The Lagos Chamber of Commerce and Industry (LCCI), has highlighted some areas of concern and to recommendations to the government on policy alternatives that can better empower the private sector to thrive.

This was contained in a statement signed by Asiwaju (DR.) Micheal Olawale-Cole, the President of LCCI, on Tuesday.

The LCCI boss called on the government to be focused on tackling the many salient economic issues and make the most of the opportunity given to it by the Nigerian people to serve.

He stated that the global economy recovery remained moderate in the second quarter of 2023, though forecasted to slow considerably compared to the previous year, amid continued monetary policy tightening to rein in the stubborn inflation trend.
The world bank, in its june 2023 global economic prospects (gep) is positive about its outlook. It increased global growth projection by 0.4 % to 2.1 % compared with an earlier forecast of 1.7 %. This improved growth prospect is attributed to subsiding risks. Inflation has been persistent.

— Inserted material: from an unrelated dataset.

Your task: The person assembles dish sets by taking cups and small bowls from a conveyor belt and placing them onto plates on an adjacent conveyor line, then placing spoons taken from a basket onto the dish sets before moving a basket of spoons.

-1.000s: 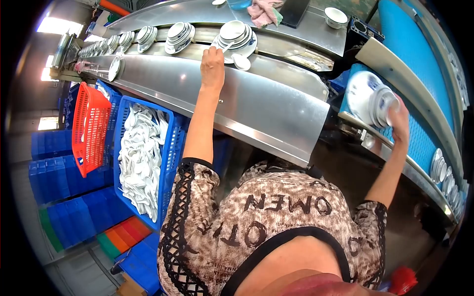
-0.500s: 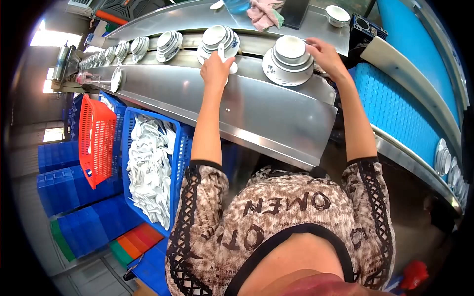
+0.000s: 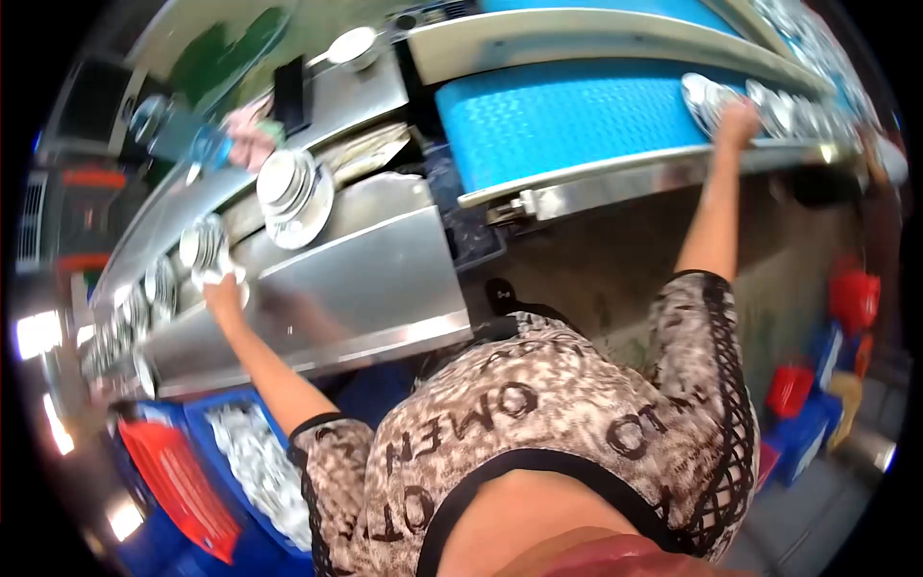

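Observation:
My left hand is closed on a white soup spoon, partly hidden by the fingers and blurred. It is beside a stack of bowls and plates on the metal line. A larger stack of white bowls on a patterned plate stands to its right. Far to the right, my right hand is at the near edge of the blue belt. Its fingers are curled at the side of a tilted stack of dishes, with the fingertips partly hidden.
More dish stacks line the metal counter at left. The blue belt carries further dishes at right. Below left are a blue crate of white spoons and a red basket. A lone bowl and a pink cloth lie behind.
The view has turned to the right. My right hand has left the bowl stack on the metal line and reached the dishes on the blue belt. My left hand stays by its stack with the spoon.

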`<control>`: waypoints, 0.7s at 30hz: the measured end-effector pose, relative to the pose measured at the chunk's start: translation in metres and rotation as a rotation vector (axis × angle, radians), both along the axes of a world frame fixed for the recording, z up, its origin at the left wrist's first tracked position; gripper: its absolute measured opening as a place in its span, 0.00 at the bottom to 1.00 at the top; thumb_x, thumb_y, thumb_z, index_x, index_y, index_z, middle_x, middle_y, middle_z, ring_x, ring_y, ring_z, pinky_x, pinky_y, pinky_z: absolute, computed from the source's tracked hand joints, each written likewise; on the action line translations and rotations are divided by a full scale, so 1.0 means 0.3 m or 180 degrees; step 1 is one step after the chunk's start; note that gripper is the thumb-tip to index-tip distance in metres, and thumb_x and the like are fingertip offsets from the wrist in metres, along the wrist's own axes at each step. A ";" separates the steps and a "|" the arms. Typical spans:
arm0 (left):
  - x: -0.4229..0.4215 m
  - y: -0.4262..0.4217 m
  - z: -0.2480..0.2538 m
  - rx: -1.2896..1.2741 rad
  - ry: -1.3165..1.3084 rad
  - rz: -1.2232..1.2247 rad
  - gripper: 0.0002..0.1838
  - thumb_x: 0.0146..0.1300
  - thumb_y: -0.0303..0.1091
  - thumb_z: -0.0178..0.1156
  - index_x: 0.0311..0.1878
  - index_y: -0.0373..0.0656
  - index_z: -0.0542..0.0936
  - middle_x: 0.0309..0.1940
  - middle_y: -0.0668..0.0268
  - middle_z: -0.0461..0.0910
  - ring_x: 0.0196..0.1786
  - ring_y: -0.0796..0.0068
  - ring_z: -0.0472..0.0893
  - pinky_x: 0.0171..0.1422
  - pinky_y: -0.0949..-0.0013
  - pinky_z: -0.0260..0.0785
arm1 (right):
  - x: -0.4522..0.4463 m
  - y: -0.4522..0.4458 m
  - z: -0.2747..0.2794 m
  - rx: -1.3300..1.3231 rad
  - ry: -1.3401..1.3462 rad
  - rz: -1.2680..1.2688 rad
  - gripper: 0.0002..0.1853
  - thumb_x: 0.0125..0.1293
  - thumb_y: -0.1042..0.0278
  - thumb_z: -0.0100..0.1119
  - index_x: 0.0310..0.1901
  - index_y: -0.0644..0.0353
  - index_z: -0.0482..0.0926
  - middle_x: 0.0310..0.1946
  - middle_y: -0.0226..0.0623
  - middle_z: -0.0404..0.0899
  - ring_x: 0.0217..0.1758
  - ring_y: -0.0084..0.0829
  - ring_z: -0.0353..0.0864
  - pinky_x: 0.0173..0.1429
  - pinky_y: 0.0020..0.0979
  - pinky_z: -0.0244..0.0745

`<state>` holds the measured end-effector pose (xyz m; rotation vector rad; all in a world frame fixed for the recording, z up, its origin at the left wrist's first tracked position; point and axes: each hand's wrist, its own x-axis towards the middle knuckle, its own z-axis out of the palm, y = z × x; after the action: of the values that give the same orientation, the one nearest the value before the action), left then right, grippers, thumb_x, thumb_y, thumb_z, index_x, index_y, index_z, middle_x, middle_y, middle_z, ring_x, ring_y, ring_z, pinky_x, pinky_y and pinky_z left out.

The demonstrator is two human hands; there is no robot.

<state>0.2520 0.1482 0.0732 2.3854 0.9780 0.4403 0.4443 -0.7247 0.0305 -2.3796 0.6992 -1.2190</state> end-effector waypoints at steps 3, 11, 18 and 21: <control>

It is, however, projected to decline gradually as demand weakens and commodity prices moderate on the back of longer-term inflation expectations remaining anchored.

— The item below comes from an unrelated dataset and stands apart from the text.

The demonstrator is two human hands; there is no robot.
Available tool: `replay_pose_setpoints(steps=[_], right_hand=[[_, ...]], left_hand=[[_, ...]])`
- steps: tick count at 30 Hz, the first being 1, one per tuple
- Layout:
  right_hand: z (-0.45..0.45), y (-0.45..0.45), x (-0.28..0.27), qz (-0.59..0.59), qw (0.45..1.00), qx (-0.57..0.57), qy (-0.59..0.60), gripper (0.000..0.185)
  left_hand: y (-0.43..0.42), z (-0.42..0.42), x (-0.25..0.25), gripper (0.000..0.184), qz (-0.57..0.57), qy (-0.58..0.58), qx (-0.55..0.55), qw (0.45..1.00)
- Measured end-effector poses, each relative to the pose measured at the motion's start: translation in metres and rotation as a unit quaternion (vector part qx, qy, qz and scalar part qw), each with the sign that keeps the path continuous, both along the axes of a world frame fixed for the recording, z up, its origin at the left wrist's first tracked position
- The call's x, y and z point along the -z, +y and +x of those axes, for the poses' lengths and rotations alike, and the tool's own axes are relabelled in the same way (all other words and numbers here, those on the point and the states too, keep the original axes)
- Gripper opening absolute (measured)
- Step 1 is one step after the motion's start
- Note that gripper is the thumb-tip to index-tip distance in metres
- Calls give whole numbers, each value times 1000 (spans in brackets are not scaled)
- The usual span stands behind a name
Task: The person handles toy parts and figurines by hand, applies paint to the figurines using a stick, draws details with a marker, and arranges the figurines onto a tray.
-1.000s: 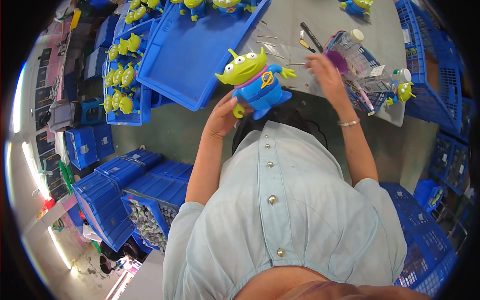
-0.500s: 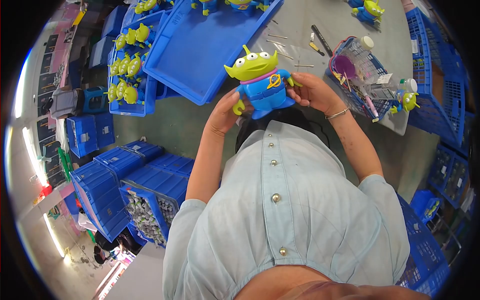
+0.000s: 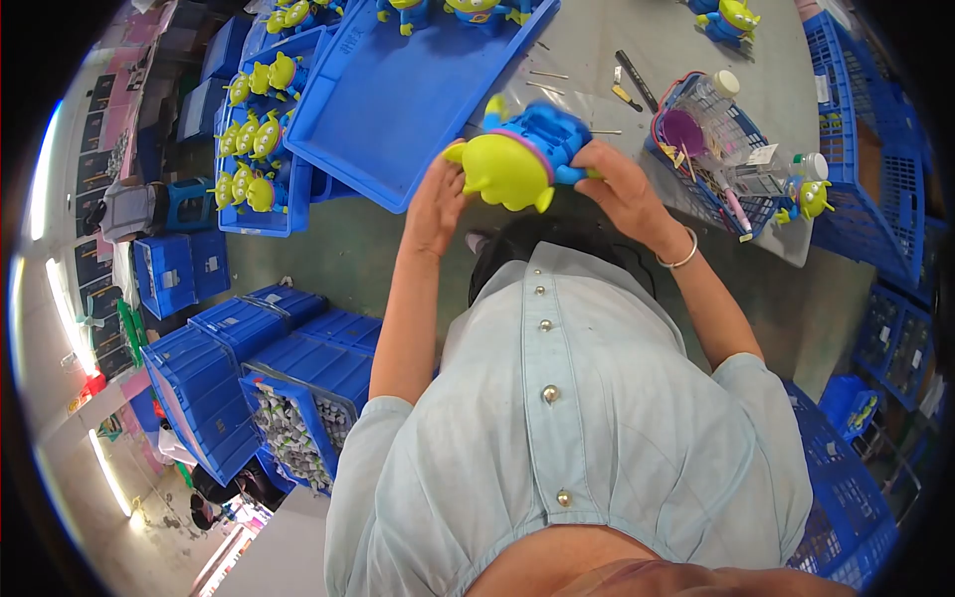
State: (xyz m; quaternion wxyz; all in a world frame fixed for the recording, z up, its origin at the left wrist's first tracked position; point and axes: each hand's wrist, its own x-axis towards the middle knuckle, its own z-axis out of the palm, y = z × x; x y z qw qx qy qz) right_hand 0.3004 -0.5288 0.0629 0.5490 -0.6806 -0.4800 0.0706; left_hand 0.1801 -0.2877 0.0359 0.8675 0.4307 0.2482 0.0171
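Observation:
A green-headed, blue-bodied three-eyed alien figure (image 3: 509,169) is tipped over between my hands, above the near edge of the table. Its head points down toward me, and its eyes are out of sight. My left hand (image 3: 436,207) is closed at the head's left side, by the ear, with its fingertips partly hidden. On the other side, my right hand (image 3: 627,194) pinches the figure's blue arm; a bracelet (image 3: 679,249) circles that wrist.
A blue tray (image 3: 383,109) with alien figures at its far end lies ahead-left, beside a bin (image 3: 298,214) of more figures. Cotton swabs (image 3: 546,88) and a black marker (image 3: 637,80) lie on the table (image 3: 587,40). At right stands a basket (image 3: 741,129) with bottles and a purple cup.
The figure has turned from upright, face showing, to tipped with its head toward me. My left hand has shifted from its arm to beside its head; my right hand stays on the other arm.

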Motion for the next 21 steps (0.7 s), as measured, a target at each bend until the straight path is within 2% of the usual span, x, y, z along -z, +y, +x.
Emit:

“Tight global financial conditions and subdued external demand are expected to weigh in on growth across emerging markets and developing economies (emdes). Global growth could be weaker than anticipated in the event of more widespread banking sector stress or if more persistent inflation pressures prompt tighter-than-expected monetary policy. As a result of tight global financial conditions, borrowing costs will continue to rise, which could lead to financial dislocations in the more vulnerable embeds.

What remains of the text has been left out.